Problem description:
Each line below should be retyped exactly, with no pictures.

--- START ---

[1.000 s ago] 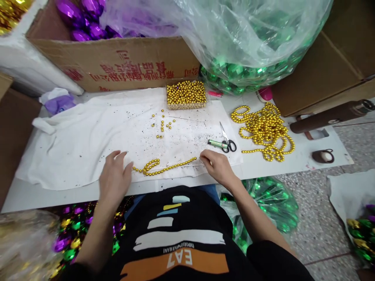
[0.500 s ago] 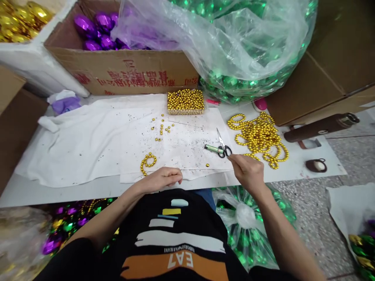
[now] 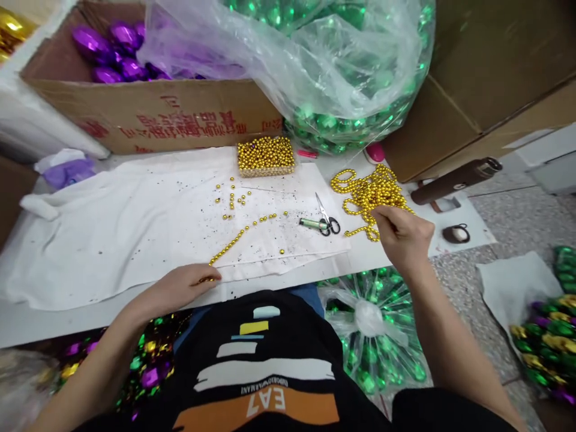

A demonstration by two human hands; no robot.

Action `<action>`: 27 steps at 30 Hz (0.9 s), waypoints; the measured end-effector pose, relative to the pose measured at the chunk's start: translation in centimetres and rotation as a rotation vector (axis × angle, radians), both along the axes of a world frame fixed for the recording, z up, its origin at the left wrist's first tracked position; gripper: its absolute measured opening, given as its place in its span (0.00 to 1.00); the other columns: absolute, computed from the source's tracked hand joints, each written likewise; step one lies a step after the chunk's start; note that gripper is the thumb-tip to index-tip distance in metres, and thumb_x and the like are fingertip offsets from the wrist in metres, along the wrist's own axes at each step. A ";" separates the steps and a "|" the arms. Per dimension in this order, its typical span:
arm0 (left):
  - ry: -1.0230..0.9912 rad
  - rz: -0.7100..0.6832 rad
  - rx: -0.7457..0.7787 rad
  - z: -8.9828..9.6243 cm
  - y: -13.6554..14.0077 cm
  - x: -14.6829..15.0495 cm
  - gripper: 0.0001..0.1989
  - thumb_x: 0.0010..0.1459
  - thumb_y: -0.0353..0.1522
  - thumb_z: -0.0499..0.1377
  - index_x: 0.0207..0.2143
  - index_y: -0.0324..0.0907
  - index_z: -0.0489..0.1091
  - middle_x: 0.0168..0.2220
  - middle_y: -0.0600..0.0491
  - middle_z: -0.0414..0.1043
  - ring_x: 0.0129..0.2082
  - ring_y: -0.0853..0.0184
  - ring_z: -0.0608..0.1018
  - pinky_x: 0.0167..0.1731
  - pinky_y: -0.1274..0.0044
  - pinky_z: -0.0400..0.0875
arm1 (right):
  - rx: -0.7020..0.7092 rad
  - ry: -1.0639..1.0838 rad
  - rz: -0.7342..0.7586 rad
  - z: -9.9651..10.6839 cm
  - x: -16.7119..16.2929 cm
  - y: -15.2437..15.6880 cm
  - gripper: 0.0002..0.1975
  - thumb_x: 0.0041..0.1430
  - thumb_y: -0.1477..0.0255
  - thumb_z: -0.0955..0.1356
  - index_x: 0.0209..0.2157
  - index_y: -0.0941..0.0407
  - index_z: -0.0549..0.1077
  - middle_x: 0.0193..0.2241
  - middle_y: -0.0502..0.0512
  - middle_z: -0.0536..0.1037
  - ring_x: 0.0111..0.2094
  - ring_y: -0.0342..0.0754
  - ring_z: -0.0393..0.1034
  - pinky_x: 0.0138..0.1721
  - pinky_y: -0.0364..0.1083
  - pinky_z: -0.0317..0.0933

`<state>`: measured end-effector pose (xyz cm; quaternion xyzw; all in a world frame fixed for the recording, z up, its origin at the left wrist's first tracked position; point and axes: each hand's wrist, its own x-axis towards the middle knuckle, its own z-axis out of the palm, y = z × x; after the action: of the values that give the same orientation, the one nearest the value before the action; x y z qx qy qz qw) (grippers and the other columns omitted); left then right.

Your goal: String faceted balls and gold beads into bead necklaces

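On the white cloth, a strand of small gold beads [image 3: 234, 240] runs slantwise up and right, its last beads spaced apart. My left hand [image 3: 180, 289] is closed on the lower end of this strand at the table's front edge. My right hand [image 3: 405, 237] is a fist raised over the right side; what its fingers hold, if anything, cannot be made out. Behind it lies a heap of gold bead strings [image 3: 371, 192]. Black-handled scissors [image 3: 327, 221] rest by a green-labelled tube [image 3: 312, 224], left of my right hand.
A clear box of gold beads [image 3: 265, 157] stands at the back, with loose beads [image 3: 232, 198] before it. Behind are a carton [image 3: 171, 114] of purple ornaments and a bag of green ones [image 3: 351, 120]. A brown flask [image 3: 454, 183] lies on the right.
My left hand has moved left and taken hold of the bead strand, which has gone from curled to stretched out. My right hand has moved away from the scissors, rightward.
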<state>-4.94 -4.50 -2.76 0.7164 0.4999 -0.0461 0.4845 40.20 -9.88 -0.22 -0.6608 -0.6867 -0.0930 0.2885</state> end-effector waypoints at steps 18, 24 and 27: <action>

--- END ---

Solution below:
[1.000 s ago] 
[0.500 s ago] 
[now] 

A demonstration by two human hands; no robot.

Action `<action>`: 27 steps at 30 Hz (0.9 s), waypoints; the measured end-effector pose, relative to the pose measured at the chunk's start: translation in centimetres and rotation as a rotation vector (axis × angle, radians), both along the axes of a world frame fixed for the recording, z up, its origin at the left wrist's first tracked position; gripper: its absolute measured opening, given as its place in its span (0.00 to 1.00); the other columns: absolute, computed from the source's tracked hand joints, each written likewise; step one lies a step after the chunk's start; note that gripper is the thumb-tip to index-tip distance in metres, and thumb_x and the like are fingertip offsets from the wrist in metres, along the wrist's own axes at each step. A ";" separates the steps and a "|" the arms. Per dimension in this order, its typical span:
arm0 (left):
  - ry: -1.0230..0.9912 rad
  - rz: -0.7100..0.6832 rad
  - rx: -0.7457..0.7787 rad
  - z: -8.9828..9.6243 cm
  - y: -13.6554..14.0077 cm
  - x: -14.6829..15.0495 cm
  - gripper: 0.0001..0.1989
  - thumb_x: 0.0010..0.1459
  - thumb_y: -0.0353..0.1522
  - thumb_z: -0.0499..0.1377
  - index_x: 0.0207..0.2143
  - index_y: -0.0324..0.0907
  - index_z: -0.0489..0.1091
  - middle_x: 0.0168..0.2220
  - middle_y: -0.0600..0.0491
  - middle_z: -0.0414..0.1043
  - ring_x: 0.0129..0.2082
  - ring_y: -0.0853..0.0184
  - ring_z: -0.0608..0.1018
  - pinky_x: 0.0167..0.1731
  - pinky_y: -0.1274..0.0044
  - pinky_z: -0.0400..0.0875
arm1 (right):
  - rx: -0.7020..0.7092 rad
  - ry: -1.0639..1.0838 rad
  - rz: -0.7342..0.7586 rad
  - z: -9.9651..10.6839 cm
  - x: -16.7119..16.2929 cm
  - y: -15.2437..15.6880 cm
  - gripper: 0.0002..0.1975
  - thumb_x: 0.0041..0.1430
  - thumb_y: -0.1477..0.0255
  - thumb_z: -0.0955..0.1356
  - index_x: 0.0209..0.2157
  - index_y: -0.0941..0.0407
  - index_z: -0.0549..0.1077
  - middle_x: 0.0193..0.2241
  - middle_y: -0.0502..0.0512
  - middle_z: -0.0536..0.1037
  - ring_x: 0.0111..0.2094
  - ring_y: -0.0342..0.0754
  - ring_z: -0.0393..0.1034
  - pinky_x: 0.0138..0.1721
  - pinky_y: -0.0364..0.1083
  - pinky_z: -0.0317..0.0933

`<state>`: measured end-effector pose (xyz cm; quaternion xyzw; all in a world frame fixed for the recording, z up, its origin at the left wrist's first tracked position; point and axes: each hand's wrist, its own x-axis towards the middle knuckle, its own z-axis out of the palm, y = z × x; after the action: of the values that give the same orientation, the one nearest the value before the action; x y z qx qy qz qw) (grippers and the other columns omitted); left then right.

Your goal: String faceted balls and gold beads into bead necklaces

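On the white cloth, a strand of small gold beads [image 3: 234, 240] runs slantwise up and right, its last beads spaced apart. My left hand [image 3: 180, 289] is closed on the lower end of this strand at the table's front edge. My right hand [image 3: 405, 237] is a fist raised over the right side; what its fingers hold, if anything, cannot be made out. Behind it lies a heap of gold bead strings [image 3: 371, 192]. Black-handled scissors [image 3: 327, 221] rest by a green-labelled tube [image 3: 312, 224], left of my right hand.
A clear box of gold beads [image 3: 265, 157] stands at the back, with loose beads [image 3: 232, 198] before it. Behind are a carton [image 3: 171, 114] of purple ornaments and a bag of green ones [image 3: 351, 120]. A brown flask [image 3: 454, 183] lies on the right.
My left hand has moved left and taken hold of the bead strand, which has gone from curled to stretched out. My right hand has moved away from the scissors, rightward.
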<state>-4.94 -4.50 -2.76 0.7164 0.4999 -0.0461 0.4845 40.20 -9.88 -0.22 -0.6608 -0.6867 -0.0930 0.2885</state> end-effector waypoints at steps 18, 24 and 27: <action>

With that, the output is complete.